** Dataset excerpts follows **
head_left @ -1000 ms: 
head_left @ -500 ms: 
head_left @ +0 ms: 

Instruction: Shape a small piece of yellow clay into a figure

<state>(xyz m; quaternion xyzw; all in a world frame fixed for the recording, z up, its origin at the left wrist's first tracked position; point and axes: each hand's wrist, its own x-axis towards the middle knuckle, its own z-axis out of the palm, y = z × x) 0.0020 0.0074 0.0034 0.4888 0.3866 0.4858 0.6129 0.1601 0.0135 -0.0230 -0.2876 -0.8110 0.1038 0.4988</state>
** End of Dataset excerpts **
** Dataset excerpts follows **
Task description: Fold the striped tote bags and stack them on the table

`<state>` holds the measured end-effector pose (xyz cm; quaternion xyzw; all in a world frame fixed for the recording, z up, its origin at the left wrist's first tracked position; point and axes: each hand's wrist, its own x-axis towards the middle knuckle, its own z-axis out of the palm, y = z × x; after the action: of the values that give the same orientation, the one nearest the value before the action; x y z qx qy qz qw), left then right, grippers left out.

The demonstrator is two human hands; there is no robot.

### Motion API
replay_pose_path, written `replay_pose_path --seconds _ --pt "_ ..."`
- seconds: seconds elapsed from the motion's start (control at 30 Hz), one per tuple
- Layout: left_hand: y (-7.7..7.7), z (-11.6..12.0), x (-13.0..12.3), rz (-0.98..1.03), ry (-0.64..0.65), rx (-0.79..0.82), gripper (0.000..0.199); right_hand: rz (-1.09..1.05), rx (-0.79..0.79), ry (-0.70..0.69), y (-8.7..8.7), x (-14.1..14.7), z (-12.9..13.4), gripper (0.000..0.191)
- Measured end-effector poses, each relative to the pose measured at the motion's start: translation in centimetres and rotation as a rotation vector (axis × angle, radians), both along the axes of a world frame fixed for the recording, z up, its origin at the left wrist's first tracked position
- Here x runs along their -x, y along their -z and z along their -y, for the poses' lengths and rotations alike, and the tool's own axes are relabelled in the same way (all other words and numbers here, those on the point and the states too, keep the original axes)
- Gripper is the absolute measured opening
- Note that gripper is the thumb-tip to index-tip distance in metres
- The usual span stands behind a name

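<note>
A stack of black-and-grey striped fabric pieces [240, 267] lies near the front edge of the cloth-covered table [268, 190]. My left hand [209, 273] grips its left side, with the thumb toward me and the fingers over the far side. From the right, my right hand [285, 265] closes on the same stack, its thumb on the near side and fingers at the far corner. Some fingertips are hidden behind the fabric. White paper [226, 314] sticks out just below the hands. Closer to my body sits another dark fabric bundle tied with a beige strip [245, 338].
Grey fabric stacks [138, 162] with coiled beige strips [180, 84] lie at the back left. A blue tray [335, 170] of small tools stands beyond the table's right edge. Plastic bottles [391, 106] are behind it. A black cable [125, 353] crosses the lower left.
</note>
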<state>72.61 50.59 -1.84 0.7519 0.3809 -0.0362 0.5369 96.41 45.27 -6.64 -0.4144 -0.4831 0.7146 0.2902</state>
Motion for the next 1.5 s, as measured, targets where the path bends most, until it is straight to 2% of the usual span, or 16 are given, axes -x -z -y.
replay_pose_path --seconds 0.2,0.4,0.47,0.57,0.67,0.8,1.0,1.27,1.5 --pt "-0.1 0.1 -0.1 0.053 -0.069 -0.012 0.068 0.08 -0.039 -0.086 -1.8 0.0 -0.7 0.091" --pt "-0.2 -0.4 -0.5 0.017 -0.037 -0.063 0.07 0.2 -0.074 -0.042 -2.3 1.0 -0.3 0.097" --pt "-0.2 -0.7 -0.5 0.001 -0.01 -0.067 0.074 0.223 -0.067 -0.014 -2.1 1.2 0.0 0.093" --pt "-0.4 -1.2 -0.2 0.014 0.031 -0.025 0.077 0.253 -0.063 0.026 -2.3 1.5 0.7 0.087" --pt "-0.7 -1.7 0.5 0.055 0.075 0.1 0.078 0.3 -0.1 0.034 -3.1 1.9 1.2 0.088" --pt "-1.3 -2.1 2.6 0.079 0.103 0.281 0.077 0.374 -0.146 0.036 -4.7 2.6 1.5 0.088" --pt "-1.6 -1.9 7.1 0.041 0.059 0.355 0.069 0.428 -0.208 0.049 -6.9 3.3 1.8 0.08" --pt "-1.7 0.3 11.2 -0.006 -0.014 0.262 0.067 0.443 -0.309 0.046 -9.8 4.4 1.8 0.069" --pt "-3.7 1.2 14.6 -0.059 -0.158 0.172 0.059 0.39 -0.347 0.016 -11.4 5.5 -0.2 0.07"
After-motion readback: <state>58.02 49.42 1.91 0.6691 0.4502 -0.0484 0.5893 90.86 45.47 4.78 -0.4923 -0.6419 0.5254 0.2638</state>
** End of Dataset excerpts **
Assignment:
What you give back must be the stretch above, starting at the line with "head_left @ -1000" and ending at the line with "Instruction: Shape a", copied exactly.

Solution to this problem:
head_left @ -1000 ms: 
head_left @ -500 ms: 
head_left @ +0 ms: 

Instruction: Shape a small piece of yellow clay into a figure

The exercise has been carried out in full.